Campaña positiva, negativa y sucia

Por Sergio Acevedo.-

El objetivo primordial de toda campaña política es el de informar, el elector antes de concurrir a las urnas a depositar su voto, debe tener la suficiente información que le permita tomar su decisión del modo más consciente posible, porque de su voto va a depender el futuro del país y de sus instituciones.

Por eso la campaña utiliza los mecanismos de persuasión para crear una corriente de opinión que resulte favorable a los intereses del partido que la sustenta en aras de lograr convencer a los electores sobre la bonanza de sus proyectos y los planes a realizar en beneficio de la sociedad.

La campaña debe exaltar las bondades del proyecto político que la patrocina, La que resalta las virtudes del propio candidato y su partido. Asimismo, ofrece soluciones, afirma y propone remedios para la solución de los problemas. Esa es la campaña positiva.

y de igual modo, la campaña debe criticar al oponente, señalando sus errores, así como su incapacidad para enfrentar y solucionar adecuadamente los problemas. La campaña negativa resalta los errores y defectos del adversario. los estudia, los subraya ante el público, los pone en primer plano, los destaca y pone sobre ellos una inmensa lupa y un potente foco de luz. Esa es la campaña negativa, su objetivo es resaltar los errores y defectos del adversario. .

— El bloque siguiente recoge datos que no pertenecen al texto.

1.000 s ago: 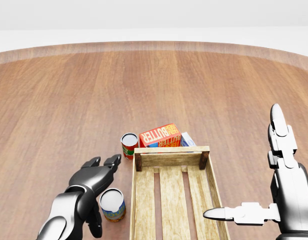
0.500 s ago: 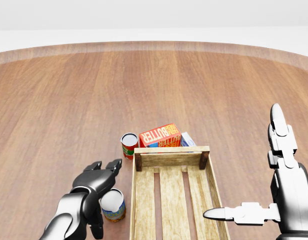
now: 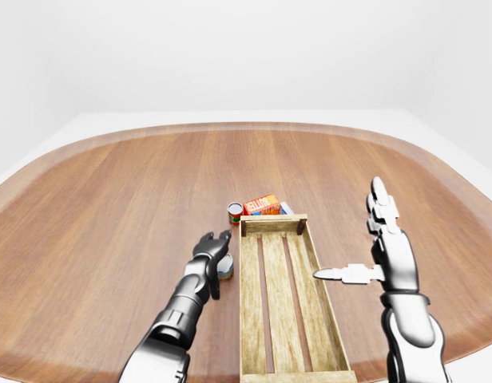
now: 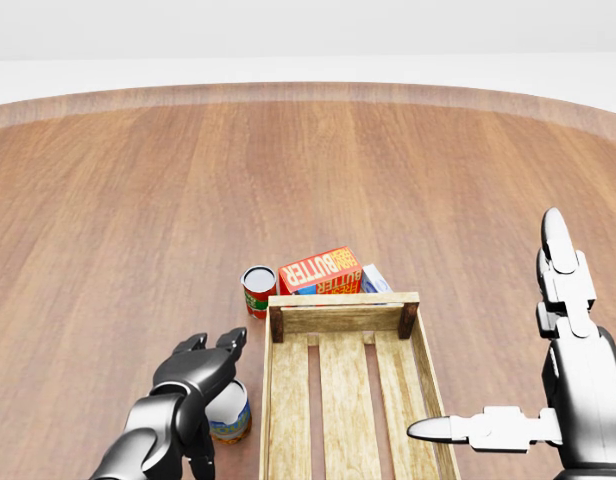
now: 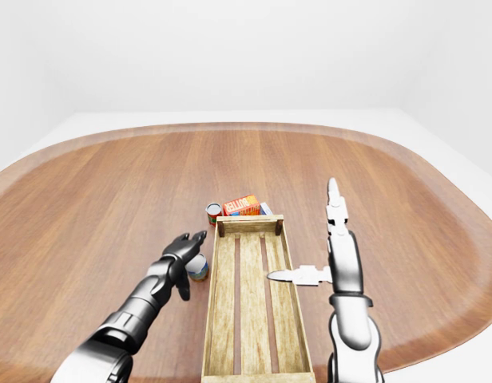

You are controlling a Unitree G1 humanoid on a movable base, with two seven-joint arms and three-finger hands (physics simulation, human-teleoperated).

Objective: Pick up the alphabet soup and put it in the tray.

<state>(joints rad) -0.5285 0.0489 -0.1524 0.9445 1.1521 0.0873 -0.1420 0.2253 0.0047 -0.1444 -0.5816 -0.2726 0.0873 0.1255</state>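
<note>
The long wooden slatted tray [image 4: 338,385] lies on the round brown wooden surface [image 4: 138,200]. Use the tray as the marker for everything here.

Just beside the tray's left wall, in the head view, stands a small round can with a pale top and a blue and green label [image 4: 228,412]. I think this is the alphabet soup, but the label is too small to read. A second small can with a red label [image 4: 258,289] stands by the tray's top left corner. An orange butter box [image 4: 321,270] lies along the tray's top end, with a pale blue box [image 4: 376,279] tucked next to it.

The dark left hand [image 4: 200,372] hangs over the can near the tray's left wall, partly hiding it. Its fingers [image 4: 231,338] are spread and do not close round the can. The silver right hand [image 4: 548,400] is held over the tray's right wall, with its fingers stretched wide and holding nothing.

To do this step well, the left hand should go down until the fingers stand on both sides of the can, then squeeze it gently. It should go straight, so the can does not tip or bump the tray's wall. The tray has nothing in it, so there is lots of room for the can.
</note>
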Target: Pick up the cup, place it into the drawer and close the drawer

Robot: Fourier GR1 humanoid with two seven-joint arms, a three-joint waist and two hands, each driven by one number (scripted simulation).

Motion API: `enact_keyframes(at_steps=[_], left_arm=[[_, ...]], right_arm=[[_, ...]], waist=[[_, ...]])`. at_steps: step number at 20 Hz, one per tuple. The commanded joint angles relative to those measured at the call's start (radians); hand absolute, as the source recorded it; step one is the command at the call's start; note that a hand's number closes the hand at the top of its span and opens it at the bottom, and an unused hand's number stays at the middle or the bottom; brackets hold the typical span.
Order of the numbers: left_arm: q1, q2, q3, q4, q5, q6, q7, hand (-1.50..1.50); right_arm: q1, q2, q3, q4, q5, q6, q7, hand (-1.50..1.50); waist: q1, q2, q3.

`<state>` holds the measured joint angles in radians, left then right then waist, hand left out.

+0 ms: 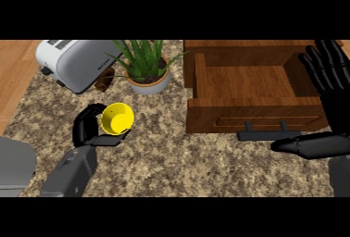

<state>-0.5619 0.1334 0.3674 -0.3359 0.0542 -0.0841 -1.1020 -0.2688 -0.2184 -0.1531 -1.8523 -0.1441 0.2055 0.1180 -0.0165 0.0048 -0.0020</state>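
The left hand (92,127) curled around the yellow cup (117,118), which sat against its fingers (probably light, rigid, slick; best gripped at the rim). The right hand (328,69) rested open beside the drawer (242,109).

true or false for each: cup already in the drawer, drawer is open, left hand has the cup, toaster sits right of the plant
The yellow cup lies in the drawer: false, it is over the counter, left of the drawer.
The drawer stands open: true, nothing shows inside it.
The left hand has its fingers curled round the cup: true.
The toaster sits right of the potted plant: false, it is to its left.
The right hand holds something: false, it is open beside the drawer.
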Motion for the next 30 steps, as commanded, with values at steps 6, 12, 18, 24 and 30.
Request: enact_keyframes(at_steps=[6,12,18,24,30], left_arm=[[-0.184,-0.066,-0.092,-0.189,-0.014,-0.024,0.136,1.5],[-0.255,-0.13,-0.17,-0.363,-0.015,-0.002,0.362,1.5],[-0.361,-0.132,-0.231,-0.414,0.014,0.087,0.488,1.5],[-0.41,-0.132,-0.274,-0.467,-0.011,0.197,0.632,1.5],[-0.383,-0.131,-0.347,-0.502,-0.015,0.312,0.756,1.5]], right_arm=[[0.04,0.008,0.006,-0.032,0.012,-0.006,0.004,-1.5],[0.037,-0.01,-0.002,-0.046,0.023,-0.013,0.04,-1.5],[0.006,-0.021,-0.031,0.035,0.01,0.006,-0.022,-1.5],[-0.03,-0.011,-0.008,0.031,0.023,-0.006,-0.004,-1.5],[-0.032,0.011,0.027,0.053,0.03,0.008,-0.036,-1.5]], waist=[[0.014,-0.011,0.003],[0.024,-0.018,0.003],[0.004,-0.016,0.004],[-0.021,-0.016,0.006],[-0.08,-0.004,0.008]])
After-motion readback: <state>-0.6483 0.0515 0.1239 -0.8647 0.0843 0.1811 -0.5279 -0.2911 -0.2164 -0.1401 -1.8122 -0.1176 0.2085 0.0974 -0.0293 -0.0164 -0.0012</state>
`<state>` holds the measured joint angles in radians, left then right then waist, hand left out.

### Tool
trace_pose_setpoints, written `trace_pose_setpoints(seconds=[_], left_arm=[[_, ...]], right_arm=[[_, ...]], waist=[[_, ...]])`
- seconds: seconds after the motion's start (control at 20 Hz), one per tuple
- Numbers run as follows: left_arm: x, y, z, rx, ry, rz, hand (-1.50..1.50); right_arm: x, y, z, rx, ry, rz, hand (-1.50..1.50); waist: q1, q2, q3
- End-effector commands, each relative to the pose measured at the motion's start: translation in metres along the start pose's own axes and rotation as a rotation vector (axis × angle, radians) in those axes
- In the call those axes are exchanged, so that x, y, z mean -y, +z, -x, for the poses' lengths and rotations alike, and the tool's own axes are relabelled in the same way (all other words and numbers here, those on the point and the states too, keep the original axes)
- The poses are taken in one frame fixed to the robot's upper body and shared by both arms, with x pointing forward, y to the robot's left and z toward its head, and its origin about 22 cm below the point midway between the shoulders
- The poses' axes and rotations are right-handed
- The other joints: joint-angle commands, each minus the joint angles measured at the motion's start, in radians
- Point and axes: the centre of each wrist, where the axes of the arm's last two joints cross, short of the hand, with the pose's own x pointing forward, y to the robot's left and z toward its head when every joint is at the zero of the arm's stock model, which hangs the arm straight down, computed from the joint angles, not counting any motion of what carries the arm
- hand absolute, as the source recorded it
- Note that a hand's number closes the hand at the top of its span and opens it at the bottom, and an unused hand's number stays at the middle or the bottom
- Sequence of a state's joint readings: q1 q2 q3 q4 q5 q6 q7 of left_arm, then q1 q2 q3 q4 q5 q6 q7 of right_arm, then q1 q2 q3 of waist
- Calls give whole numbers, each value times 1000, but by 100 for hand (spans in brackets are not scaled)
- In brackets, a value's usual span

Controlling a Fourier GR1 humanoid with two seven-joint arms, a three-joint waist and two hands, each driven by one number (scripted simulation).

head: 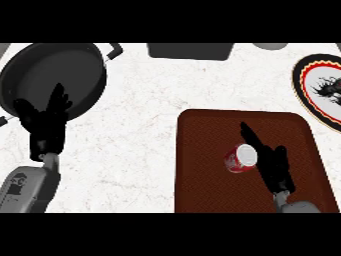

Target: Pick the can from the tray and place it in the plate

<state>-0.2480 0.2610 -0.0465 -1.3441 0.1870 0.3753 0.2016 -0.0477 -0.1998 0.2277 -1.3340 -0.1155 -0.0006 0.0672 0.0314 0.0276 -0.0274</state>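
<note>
Red can upright on the dark-red tray, just left of the right hand, touching or nearly touching its fingers. Fingers straight and spread, pointing up past the can's top, not curled round it. Plate with dragon design well up-right of those fingers. Left hand open, fingers up, over a black pan on the desk.

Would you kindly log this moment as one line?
right hand: open beside can | can: on tray | plate: bare | left hand: open, resting
</note>
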Motion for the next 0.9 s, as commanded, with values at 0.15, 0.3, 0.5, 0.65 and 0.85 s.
trace_pose_setpoints(seconds=[0.15, 0.3, 0.5, 0.65, 0.85], left_arm=[[15, 5, -46, 303, -141, 254, 0], [32, 14, -61, 421, -219, 458, 0], [29, 23, -60, 468, -228, 546, 0], [27, 25, -52, 467, -230, 567, 0], [0, 18, -57, 457, -225, 551, 0]], right_arm=[[32, 6, 21, -313, -336, 12, -150], [87, 11, 3, -499, 102, 7, -150], [97, -19, -55, -503, 278, -7, -150], [95, -38, -100, -495, 501, 15, -150], [68, -70, -158, -562, 541, -37, -150]], waist=[[-24, -20, 31], [1, -12, 21], [23, -22, 24], [30, -21, 25], [8, -24, 26]])
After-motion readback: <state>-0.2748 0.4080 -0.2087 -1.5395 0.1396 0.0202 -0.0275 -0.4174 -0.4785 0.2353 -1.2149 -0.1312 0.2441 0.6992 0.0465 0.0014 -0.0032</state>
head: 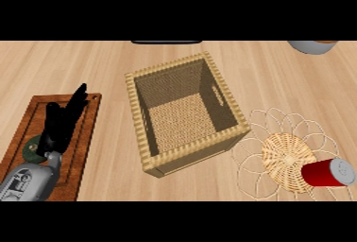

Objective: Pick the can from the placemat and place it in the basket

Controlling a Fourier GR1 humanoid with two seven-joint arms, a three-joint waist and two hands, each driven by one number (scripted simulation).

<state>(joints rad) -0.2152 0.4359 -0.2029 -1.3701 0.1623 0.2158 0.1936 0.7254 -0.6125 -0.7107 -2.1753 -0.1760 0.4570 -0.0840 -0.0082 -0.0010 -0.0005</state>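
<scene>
1. The can [327, 173] lay tipped on the placemat [286, 160], lower right of the frame.
2. The left hand [63, 120] rested with straight fingers, lower left.
3. Grasping across the can's red side would suit, then lifting over the basket [182, 156] wall.

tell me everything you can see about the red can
The can is red-bodied with a grey metal-looking end face. It lies on its side, that end facing right, on the right part of the round woven placemat, over the wicker centre's edge and the wire loops. Nothing else touches it. It sits right of the basket, outside it, and no hand is near it.
</scene>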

Tanto una como otra, constituyen herramientas de trabajo legítimas y totalmente democráticas, porque se trata de un esfuerzo mercadológico orientado a lograr que el público concurra a las elecciones con el mayor nivel de información de los contendientes.

En cambio, no es lo mismo que una campaña sucia, ya que esta ataca al adversario, pero lo hace no resaltando sus errores y defectos en una situación de libre competencia, sino que esos defectos y supuestos errores los crea. La campaña sucia es anti ética, anti democrática, se sostiene en base a mentiras, a infundios, calumnias que la mayoría de las veces se revierten contra quien patrocina ese estilo de competencia, ya que los pueblos castigan a sus autores votando en su contra.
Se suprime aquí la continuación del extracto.